### EXERCISE DETAILS
Look through the material below and report every line that includes "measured".

______________________________

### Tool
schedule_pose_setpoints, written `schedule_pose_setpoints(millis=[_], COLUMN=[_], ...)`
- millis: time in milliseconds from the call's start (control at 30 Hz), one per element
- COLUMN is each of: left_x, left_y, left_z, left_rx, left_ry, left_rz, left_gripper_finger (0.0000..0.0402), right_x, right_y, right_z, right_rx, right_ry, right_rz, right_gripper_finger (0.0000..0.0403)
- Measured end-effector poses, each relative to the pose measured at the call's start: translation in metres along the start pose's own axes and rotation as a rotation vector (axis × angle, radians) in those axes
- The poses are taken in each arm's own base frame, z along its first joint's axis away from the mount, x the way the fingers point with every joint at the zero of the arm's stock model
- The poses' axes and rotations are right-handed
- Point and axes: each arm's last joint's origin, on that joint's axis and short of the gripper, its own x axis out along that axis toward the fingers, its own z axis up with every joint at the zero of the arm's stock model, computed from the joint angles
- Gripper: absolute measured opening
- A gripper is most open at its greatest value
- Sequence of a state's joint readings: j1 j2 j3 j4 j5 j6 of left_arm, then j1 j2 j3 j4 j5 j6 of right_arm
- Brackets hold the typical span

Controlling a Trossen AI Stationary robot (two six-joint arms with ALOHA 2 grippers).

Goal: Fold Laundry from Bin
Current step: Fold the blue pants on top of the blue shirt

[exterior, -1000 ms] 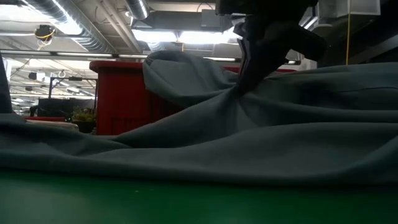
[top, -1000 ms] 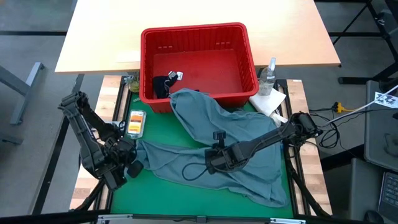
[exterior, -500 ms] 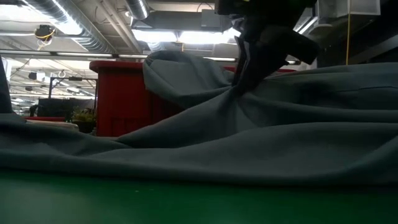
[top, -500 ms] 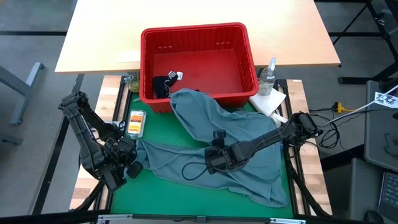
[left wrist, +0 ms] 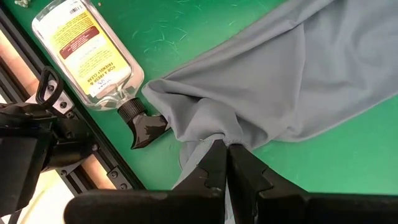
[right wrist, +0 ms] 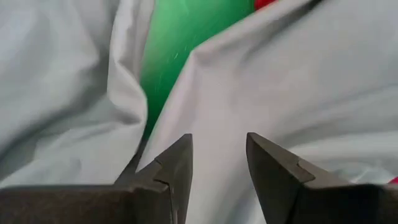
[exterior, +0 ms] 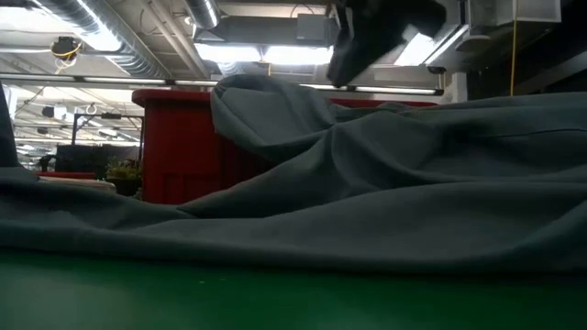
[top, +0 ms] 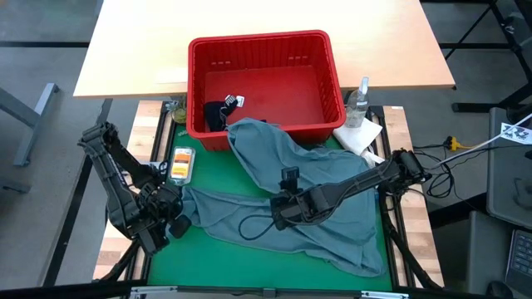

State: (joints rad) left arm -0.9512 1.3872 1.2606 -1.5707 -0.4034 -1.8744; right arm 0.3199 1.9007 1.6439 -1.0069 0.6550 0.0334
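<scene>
Handling a limp grey-blue garment [top: 291,191], draped from the red bin's [top: 199,83] near rim across the green mat [top: 208,257] beneath both my arms.
My left gripper [left wrist: 224,149] is pinched tight on a bunched corner beside a clear bottle [left wrist: 87,53]; my right gripper [right wrist: 217,158], fingers spread and empty, hangs just above the cloth. It looks light, soft, prone to sagging, so I'd take an edge or corner rather than mid-panel.

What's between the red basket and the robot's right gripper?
Only the grey-blue garment. It drapes from the basket rim down to the right gripper, as the high view shows.
</scene>
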Motion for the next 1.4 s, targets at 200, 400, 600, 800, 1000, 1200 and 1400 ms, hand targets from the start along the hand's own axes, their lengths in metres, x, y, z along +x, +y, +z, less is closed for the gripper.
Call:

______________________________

### RESPONSE TO THIS TASK
- Measured end-effector poses, each relative to the pose measured at the call's start: translation in metres along the start pose's own axes and rotation as a rotation vector (axis × angle, radians) in those axes
- Gripper: absolute measured opening

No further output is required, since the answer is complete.